“HAND OF GOD” My rating: B (Netflix)
130 minutes | MPAA rating: R
First things first: Whenever you get a chance to watch Toni Servillo in a movie — and I don’t care if it’s a cameo in a bad Italian slasher flick — jump at it.
Servillo may be the greatest living cinema actor. Doesn’t matter the role…he just is.
In the goofy/rapturous “The Hand of God” Servillo once again teams up with writer/director Paolo Sorrentino (“The Consequences of Love,” “Il Divo,” “The Great Beauty,” “Loro” and the Servillo-less “Youth”) to deliver a filmic memoir of Sorrentino’s boyhood.
Servillo isn’t the star of the show — in fact his character disappears halfway through — but even as member of an ensemble he oozes energy and life., electrifying everything and everyone around him.
Set in Naples int he 1980s, “Hand…” is a two-part yarn. The first is an almost Fellini-esque study of a roiling, raunchy Neapolitan family, a band of eccentrics so memorable and entertaining you may want to hang out with them forever.
Our protagonist is teenage Fabietto (Filippo Scotti), probably the most introverted member of his clan. Papa Saverio (Servillo) is a wise and witty jokester who approaches life with a wry grin. Mom Maria (Teresa Saponangelo) is a live wire who peps up family reunions by juggling oranges.
They’re such a perfect couple that we — like young Fabietto — are dismayed to learn that away from his family Saverio is a womanizer.
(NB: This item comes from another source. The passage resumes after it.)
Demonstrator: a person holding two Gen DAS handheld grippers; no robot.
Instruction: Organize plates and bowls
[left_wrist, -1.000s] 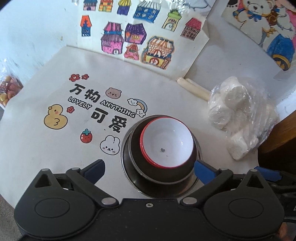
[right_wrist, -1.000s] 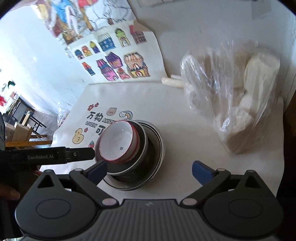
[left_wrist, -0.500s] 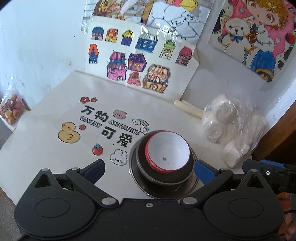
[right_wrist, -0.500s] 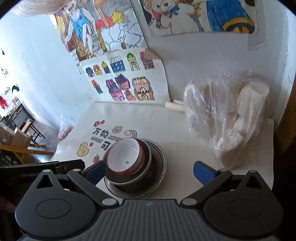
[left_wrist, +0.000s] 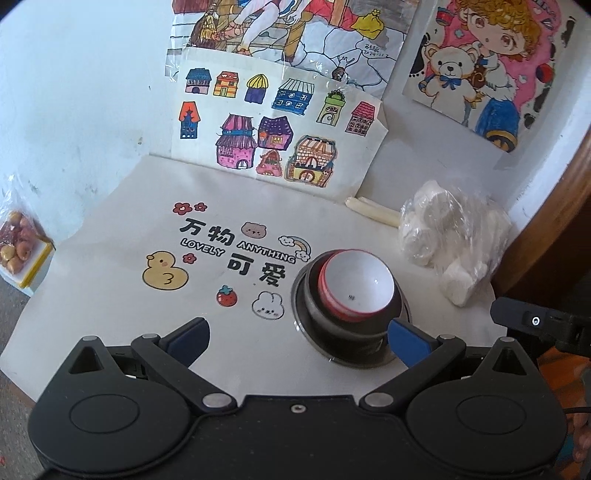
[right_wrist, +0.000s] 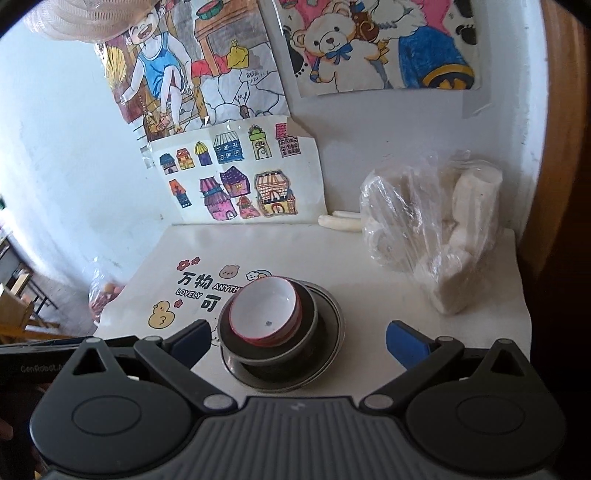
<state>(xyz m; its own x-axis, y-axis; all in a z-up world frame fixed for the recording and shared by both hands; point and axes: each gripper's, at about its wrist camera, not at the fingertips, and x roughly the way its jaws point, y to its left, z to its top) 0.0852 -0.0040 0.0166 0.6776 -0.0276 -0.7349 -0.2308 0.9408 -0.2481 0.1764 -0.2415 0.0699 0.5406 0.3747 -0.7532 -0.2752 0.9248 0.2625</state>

There’s also big brother Marchino (Marlon Joubert), an impossibly handsome kid who naively believes that good looks are all he’ll need for an acting career. Accompanying his sibling to auditions, Fabietto gets an inkling of what the film biz (his future career) is all about.
There’s a load of wild-hair aunts, uncles and cousins swirling around the family…it’s like something out of “Amacord.”
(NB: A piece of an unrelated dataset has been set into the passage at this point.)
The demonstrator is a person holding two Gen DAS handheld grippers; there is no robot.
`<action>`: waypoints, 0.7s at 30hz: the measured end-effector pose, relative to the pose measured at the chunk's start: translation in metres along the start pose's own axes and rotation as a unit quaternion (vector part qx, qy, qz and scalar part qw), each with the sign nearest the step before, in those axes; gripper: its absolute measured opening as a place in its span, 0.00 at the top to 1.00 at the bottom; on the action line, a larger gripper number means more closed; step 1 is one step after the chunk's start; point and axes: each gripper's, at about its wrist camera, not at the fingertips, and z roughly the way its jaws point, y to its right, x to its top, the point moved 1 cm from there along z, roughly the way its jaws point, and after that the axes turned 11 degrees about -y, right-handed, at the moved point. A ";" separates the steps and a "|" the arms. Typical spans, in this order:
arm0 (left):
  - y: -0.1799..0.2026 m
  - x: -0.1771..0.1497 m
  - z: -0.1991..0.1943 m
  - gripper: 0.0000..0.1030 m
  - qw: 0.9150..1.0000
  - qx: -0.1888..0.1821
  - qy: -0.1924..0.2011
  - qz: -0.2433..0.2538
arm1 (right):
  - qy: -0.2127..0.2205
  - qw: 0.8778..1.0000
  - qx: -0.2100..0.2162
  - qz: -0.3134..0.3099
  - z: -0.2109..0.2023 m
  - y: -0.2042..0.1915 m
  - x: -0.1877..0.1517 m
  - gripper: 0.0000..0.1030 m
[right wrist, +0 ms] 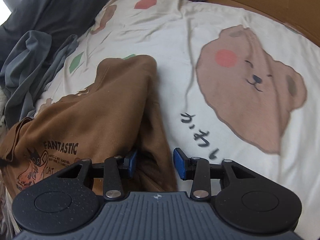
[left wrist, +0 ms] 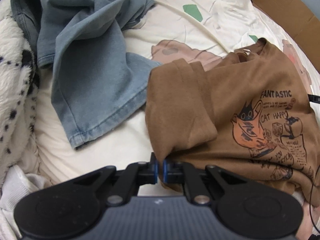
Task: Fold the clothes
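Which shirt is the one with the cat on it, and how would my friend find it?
Look at the cream bear-print bedsheet. Beside the crumpled blue denim garment lies the brown T-shirt, its corner pinched by the left gripper. Only it is brown, with an orange cartoon cat and the word FANTASTIC printed on it.

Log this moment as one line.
left claw: shut on brown shirt hem | right claw: open over shirt edge

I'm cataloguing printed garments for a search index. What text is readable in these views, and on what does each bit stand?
"FANTASTIC": brown T-shirt, above the cat drawing.
"CAT HAPPY": same shirt, right of the cat.
Small print under "FANTASTIC" and lower on the graphic: too small to read.
Dark handwritten characters on the bedsheet, beside the bear: blurred, not readable.
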 end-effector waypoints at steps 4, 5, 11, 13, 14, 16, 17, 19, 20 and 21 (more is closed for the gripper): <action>-0.001 0.010 0.006 0.91 1.000 -0.007 0.004 -0.011 | 0.015 1.000 0.003 0.004 -0.004 0.003 0.004 0.98; 0.000 0.012 0.008 0.91 1.000 -0.006 0.003 -0.011 | 0.020 1.000 0.006 0.005 -0.009 0.006 0.003 0.98; 0.015 0.023 0.024 0.85 1.000 -0.003 -0.007 0.010 | 0.055 0.997 -0.011 0.049 -0.053 0.032 -0.007 0.99; 0.017 0.025 0.026 0.84 1.000 -0.003 -0.002 0.014 | 0.074 0.994 -0.024 0.082 -0.072 0.046 -0.015 0.99; 0.018 0.026 0.027 0.82 1.000 -0.002 0.001 0.015 | 0.080 0.992 -0.034 0.093 -0.082 0.051 -0.021 0.99; 0.018 0.027 0.027 0.80 1.000 -0.005 0.012 0.015 | 0.087 0.989 -0.057 0.103 -0.101 0.061 -0.032 0.99; 0.018 0.027 0.027 0.78 1.000 -0.009 0.019 0.012 | 0.091 0.988 -0.062 0.111 -0.110 0.067 -0.038 0.99; 0.017 0.027 0.026 0.70 0.999 -0.018 0.033 0.006 | 0.100 0.985 -0.076 0.121 -0.130 0.075 -0.050 0.99; 0.018 0.027 0.025 0.62 0.999 -0.022 0.038 0.001 | 0.104 0.983 -0.086 0.121 -0.139 0.077 -0.055 0.99; 0.019 0.027 0.025 0.58 0.999 -0.025 0.042 -0.004 | 0.109 0.981 -0.092 0.128 -0.147 0.079 -0.061 0.99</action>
The most arresting of these is Patrizia (Luisa Ranieri), married to Saverio’s brother and oozing sexuality and neurosis in equal measure. Fabietto has a huge crush on Aunt Patrizia (who doesn’t think twice about sunbathing nude in front of everyone). But he’s seen enough of her emotional and mental crackups to have his adolescent lust tempered by adult pity.

The film’s first half is a deep dive into plotless family dynamics, and it is often rudely, riotously funny.
Then tragedy strikes and the tone shifts dramatically. Young Fabietto finds himself working through grief and anxiety. He loses his virginity (not to a girl his age but to the dowager living in the upstairs apartment, who apparently sees him as a sexual charity case).
Fabietto takes comfort in his soccer obsession and the drama of whether his team will be able to sign a premium player who can turn everything around.
And late in the film he has an all-night chat with a veteran movie director (real-life filmmaker Antonio Capuano, who was a mentor to young Sorrentino), who lays out the path to the kid’s career in movies.
“The Hand of God” is so specific in its depiction of people, places and situations that we understand instinctively that much if not all of the film was pulled from Sorrentino’s personal memories. This is a movie that really feels lived in.
And the neat thing is that for a couple of hours we get to live in it, too.
| Robert W. Butler
IMDB shows a 7.6 rating…should be worth our time.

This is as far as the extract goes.